I am trying to derive Truncation Error $=\frac{(b-a)h^2}{12} \max{|f''(z)|}$ for Trapezoidal rule of integration by using Taylor's Remainder term
My Approach:
In trapezoidal rule of integration, we divide the interval of integration $[a,b]$ into $n$ equal length sub-intervals and then approximate the function as first degree polynomial to connect the intermediate points.
Let $f(x)$ be the given function, then the Taylor series of $f(x)$ is given by:$$f(x)=f(\alpha)+ (x-\alpha)f'(\alpha) + \frac{(x-\alpha)^2}{2!}f''(\alpha) + \frac{(x-\alpha)^3}{3!}f''(\alpha) + \dots$$
We know:$$\text{Taylor's Remainder Term}: R_{n+1}(x;c)=\frac{(x-c)^{n+1}}{(n+1)!}f^{n+1}(z)$$
where $z$ is a point between $c$ and $x$
So, here
$(n+1)=2$ , $x \in [a,b]$, $c=(x-h)$and $z\in(x-h,x)$ ,where $h= \frac{b-a}{n}$
$$\implies R_2(x,x-h)=\frac{(x-(x-h))^{2}}{(2)!}f''(z)$$
$$=\frac{(h)^{2}}{2}f''(z) \dots (i)$$
so, the largest possible error $=\max|R_2(x,x-h)|$
$$=\frac{(h)^{2}}{2} \max|f''(z)| \dots(ii)$$
But Truncation Error $=\frac{(b-a)h^2}{12} \max{|f''(z)|}$,
so did i missed anything?? please help anyone…
Best Answer
You need to first obtain a local approximation over a subinterval.
The error in approximating the integral on a subinterval $[x_n, x_{n+1}]$ with $h = x_{n+1} - x_n$ using the trapezoidal formula is
$$E_n = \frac{h}{2}[f(x_n) + f(x_{n+1})] - \int_{x_n}^{x_{n+1}} f(x) \, dx.$$
Integration by parts shows this to be
$$E_n = \int_{x_n}^{x_{n+1}}(x-c)f'(x) \, dx,$$
where $c = (x_{n+1}+x_n)/2$ is the midpoint.
To see this, note that
$$x_{n+1} - c = c - x_n = \frac{x_{n+1} - x_n}{2} = \frac{h}{2},$$
and with $u = (x-c)$ and $dv = f'(x)dx$, integration by parts yields
$$\int_{x_n}^{x_{n+1}}(x-c)f'(x) \, dx = (x-c)f(x)|_{x_n}^{x_{n+1}} - \int_{x_n}^{x_{n+1}} f(x) \, dx = E_n.$$
If the second derivative is bounded with $\max |f''(x)| = M$, then we can demonstrate $O(h^3)$ local accuracy.
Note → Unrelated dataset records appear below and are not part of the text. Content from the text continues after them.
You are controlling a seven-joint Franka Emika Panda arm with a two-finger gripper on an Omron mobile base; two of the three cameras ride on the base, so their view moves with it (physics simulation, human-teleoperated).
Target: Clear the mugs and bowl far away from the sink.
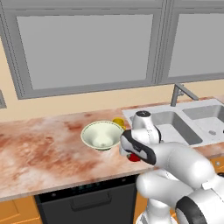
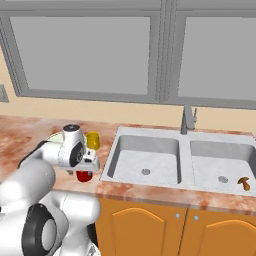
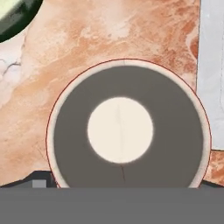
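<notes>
The red mug (image 3: pixel 122 131) stands upright on the counter directly below my hand, its pale inside seen from above. My gripper (image 3: pixel 127 183) is open, with a dark fingertip (image 3: pixel 41 179) at each side of the mug's rim. The red mug (image 1: pixel 134 158) (image 2: pixel 83 176) peeks out under the hand (image 2: pixel 89 162), near the counter's front edge and left of the sink (image 1: pixel 175 124) (image 2: pixel 150 135). The yellow mug (image 1: pixel 118 123) (image 2: pixel 93 140) stands behind it, beside the sink's left rim. The cream bowl (image 1: pixel 102 134) (image 3: pixel 15 17) with a greenish rim sits just left of both mugs.
A tall grey faucet (image 1: pixel 177 92) (image 2: pixel 187 119) rises at the sink's back. A small brown object (image 2: pixel 244 183) lies in the right basin. The marbled counter (image 1: pixel 39 148) stretches left of the bowl. A dark dishwasher (image 1: pixel 87 201) sits below the counter.
</notes>
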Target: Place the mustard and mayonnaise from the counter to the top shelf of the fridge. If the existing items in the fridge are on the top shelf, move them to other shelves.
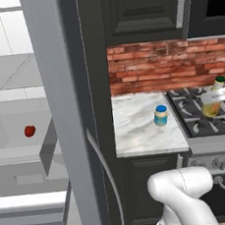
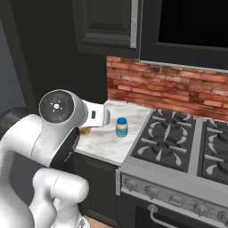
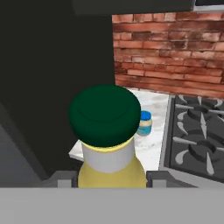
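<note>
The end effector (image 3: 112,183) is gripping the mustard (image 3: 109,144) by its yellow body, below the dark cap, holding it up off the table (image 1: 136,126). It looks like light, stiff, slick plastic, best squeezed at the shoulders. Farther off, the mayonnaise (image 1: 160,115) is standing on the marble; the fridge (image 1: 19,145) is gaping open.

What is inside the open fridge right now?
One small red fruit sits on a grey shelf inside the fridge. The grey door edge covers the interior's right part, so whatever may be there cannot be seen.
</note>
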Robot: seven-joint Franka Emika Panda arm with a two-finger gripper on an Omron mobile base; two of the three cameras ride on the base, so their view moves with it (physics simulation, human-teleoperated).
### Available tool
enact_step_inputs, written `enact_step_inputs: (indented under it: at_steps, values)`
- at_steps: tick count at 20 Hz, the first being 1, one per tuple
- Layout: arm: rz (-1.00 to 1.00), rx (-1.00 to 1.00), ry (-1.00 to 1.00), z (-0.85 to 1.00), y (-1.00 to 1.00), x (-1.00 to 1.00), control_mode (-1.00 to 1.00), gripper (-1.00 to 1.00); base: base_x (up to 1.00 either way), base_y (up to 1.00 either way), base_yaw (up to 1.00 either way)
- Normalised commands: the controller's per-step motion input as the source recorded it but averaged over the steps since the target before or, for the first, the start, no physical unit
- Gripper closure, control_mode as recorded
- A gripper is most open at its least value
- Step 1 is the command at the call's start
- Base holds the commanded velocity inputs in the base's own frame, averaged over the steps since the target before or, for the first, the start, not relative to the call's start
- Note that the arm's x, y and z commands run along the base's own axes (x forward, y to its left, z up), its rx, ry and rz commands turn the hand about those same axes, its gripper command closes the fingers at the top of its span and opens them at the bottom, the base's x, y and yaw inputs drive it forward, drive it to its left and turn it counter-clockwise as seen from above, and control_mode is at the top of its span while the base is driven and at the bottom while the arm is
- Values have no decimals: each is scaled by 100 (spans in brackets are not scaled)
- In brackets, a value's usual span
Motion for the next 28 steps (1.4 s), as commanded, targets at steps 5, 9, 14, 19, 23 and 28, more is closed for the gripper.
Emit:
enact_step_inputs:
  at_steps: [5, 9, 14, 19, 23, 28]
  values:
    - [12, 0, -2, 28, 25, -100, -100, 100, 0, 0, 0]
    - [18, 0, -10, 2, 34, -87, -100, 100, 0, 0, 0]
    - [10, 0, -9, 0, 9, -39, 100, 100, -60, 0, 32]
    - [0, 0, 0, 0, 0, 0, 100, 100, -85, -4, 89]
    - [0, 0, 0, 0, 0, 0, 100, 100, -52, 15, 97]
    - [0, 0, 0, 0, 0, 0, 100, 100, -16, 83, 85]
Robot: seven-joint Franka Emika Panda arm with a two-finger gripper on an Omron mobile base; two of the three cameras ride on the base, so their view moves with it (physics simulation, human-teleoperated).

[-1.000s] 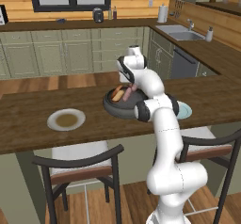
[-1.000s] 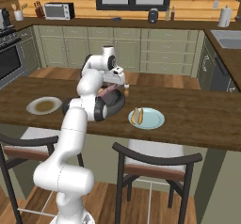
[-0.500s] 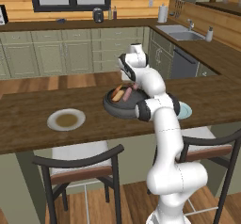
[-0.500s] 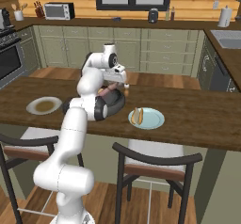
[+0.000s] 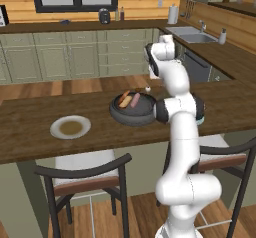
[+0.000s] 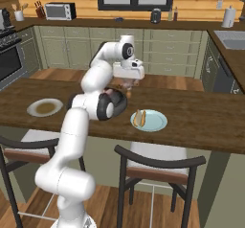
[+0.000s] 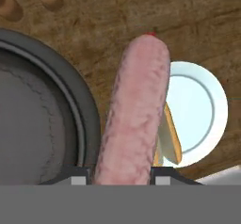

Another integration by parts yields
$$E_n = \frac1{2} \int_{x_n}^{x_{n+1}} [(h/2)^2 - (x-c)^2]f''(x) \, dx.$$
Using the bound for $f''$ and integrating we obtain the local error bound
$$|E_n| \leqslant \frac{M}{12}h^3$$
Summing over $m$ subintervals where $mh = b-a$ we get the global error bound
$$ |GE| \leqslant \frac{Mmh^3}{12}= \frac{(b-a)h^2}{12}M$$